Il faut rappeler que la force des fonctionnaires à cette dernière grève, c’est d’abord leur union. Ils ne se sont pas laissé diviser par le corporatisme, l’appartenance syndicale, ou politique, ou d’autres divisions de quelque ordre que ce soit. Malgré cela, on a vu que le gouvernement n’était pas prêt à céder. Il a fallu que les employés des impôts et ceux de la douane s’y mettent à leur tour, aux tout derniers jours, pour que le gouvernement, et derrière eux les capitalistes, sentent la grève peser un peu plus sur leurs activités. Tant que c’étaient les hôpitaux et les écoles publiques qui étaient en grève, où ce sont uniquement les pauvres qui y vont, cela ne gênait pas outre mesure les riches et le gouvernement. Mais quand le blocage administratif aidant, l’économie a commencé à être perturbée, et les affaires des capitalistes avec, alors là, le langage du gouvernement a du coup changé. Ainsi, on peut imaginer le résultat d’une grève des fonctionnaires faisant tâche sur tout un pan de l’économie.
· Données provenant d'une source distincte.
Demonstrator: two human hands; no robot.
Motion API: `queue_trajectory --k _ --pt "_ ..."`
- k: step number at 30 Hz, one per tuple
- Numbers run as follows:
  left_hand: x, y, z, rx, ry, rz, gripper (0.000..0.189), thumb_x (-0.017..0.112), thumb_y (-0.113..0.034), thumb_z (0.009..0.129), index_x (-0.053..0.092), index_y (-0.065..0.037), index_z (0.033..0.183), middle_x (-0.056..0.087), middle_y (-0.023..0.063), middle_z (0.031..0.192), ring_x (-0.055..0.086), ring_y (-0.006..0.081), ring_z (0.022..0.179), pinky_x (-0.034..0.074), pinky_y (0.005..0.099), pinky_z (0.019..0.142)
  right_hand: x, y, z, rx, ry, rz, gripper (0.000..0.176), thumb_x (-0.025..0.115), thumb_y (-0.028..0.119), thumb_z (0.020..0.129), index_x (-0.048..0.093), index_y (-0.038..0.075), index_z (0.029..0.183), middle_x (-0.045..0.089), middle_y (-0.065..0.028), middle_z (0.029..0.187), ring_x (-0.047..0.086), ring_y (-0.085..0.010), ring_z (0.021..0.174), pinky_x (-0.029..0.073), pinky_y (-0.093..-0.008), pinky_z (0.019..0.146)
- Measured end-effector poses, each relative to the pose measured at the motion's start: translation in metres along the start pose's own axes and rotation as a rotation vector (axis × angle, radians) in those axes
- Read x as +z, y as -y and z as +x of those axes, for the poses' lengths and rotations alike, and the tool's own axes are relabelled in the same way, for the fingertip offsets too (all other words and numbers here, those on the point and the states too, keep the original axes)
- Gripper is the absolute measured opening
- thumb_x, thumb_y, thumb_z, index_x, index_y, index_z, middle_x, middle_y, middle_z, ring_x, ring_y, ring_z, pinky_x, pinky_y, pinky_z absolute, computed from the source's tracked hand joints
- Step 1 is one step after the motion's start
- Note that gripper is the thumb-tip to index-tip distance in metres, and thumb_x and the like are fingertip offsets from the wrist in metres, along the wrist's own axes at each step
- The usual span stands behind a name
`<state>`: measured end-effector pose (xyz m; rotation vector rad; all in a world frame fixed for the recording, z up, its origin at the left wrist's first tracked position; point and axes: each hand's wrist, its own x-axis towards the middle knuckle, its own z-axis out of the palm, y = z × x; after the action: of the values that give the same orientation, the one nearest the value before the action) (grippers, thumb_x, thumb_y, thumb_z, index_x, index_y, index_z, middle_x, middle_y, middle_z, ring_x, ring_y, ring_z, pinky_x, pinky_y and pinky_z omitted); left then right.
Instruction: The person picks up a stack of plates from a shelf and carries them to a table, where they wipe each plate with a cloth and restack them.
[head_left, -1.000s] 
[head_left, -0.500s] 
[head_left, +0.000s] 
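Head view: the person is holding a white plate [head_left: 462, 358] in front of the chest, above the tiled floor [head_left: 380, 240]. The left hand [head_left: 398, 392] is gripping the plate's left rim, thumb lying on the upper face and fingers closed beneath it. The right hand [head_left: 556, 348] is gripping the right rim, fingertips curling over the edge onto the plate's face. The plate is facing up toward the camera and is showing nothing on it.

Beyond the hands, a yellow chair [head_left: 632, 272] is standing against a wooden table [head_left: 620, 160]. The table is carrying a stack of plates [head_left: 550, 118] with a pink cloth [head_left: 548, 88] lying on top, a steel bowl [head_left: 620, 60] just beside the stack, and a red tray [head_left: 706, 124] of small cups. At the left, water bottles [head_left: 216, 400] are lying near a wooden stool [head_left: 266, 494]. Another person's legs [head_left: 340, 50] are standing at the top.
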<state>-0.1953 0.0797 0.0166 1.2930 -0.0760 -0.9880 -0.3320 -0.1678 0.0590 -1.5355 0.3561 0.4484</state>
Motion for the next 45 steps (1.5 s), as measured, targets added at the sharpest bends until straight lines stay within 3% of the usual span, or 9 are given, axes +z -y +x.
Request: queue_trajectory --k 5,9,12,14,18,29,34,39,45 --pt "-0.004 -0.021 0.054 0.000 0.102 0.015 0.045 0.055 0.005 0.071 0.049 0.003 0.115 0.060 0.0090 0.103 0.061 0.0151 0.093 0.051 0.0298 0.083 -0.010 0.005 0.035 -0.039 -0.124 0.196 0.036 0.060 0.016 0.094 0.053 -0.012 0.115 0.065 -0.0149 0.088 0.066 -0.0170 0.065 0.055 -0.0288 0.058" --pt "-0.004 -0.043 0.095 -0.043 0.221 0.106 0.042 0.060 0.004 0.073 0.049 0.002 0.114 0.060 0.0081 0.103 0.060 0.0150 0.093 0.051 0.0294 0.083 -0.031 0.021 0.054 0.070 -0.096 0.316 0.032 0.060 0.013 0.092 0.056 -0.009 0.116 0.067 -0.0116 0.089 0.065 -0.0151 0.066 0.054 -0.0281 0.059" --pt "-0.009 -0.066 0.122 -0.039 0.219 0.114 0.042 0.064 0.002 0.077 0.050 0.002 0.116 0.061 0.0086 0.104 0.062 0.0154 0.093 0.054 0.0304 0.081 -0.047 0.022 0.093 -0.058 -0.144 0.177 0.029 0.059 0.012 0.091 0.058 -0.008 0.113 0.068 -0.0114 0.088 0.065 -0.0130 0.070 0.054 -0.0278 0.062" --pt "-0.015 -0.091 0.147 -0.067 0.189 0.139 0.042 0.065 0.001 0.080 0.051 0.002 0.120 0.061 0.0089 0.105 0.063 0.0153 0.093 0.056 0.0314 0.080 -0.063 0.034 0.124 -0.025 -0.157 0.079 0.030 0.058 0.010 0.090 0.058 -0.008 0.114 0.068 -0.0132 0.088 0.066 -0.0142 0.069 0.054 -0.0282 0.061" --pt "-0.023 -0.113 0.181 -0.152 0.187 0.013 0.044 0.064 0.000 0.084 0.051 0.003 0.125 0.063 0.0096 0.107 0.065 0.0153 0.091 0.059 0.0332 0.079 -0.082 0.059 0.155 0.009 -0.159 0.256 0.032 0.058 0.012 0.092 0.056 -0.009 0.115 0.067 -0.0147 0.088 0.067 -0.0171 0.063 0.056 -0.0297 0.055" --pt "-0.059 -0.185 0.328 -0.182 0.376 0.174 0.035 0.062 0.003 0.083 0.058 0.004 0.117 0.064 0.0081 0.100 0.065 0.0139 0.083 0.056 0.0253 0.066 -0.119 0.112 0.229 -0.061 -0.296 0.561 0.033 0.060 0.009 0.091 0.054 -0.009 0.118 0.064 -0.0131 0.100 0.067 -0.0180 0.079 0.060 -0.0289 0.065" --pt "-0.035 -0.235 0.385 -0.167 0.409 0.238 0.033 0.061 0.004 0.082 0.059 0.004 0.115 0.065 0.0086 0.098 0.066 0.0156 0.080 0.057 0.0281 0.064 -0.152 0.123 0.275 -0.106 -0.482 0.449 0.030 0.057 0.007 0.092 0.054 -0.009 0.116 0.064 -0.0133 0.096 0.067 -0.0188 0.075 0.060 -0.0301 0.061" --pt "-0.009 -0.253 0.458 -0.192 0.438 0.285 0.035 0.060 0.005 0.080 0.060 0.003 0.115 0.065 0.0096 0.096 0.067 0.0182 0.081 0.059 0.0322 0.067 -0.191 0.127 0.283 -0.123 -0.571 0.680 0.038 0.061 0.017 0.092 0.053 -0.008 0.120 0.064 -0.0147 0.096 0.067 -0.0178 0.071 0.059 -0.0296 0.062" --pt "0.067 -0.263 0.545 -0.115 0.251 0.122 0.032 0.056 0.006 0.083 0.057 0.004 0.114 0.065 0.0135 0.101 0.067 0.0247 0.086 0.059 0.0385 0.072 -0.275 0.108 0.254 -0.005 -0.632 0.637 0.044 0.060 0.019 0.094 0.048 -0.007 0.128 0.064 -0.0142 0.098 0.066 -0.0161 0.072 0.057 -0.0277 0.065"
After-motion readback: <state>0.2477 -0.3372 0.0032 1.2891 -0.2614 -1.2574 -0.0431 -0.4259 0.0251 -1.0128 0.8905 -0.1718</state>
Ce qui manque aujourd’hui aux travailleurs, c’est justement la conscience qu’ensemble, ils constituent une force colossale capable de faire plier les capitalistes et le gouvernement qui sert leurs intérêts. Ce qui manque aussi, c’est un parti regroupant les éléments les plus conscients des travailleurs, incarnant à la fois leurs intérêts immédiats et les objectifs à plus long terme visant à mettre fin à l’exploitation de l’homme par l’homme. Un tel parti reste à construire.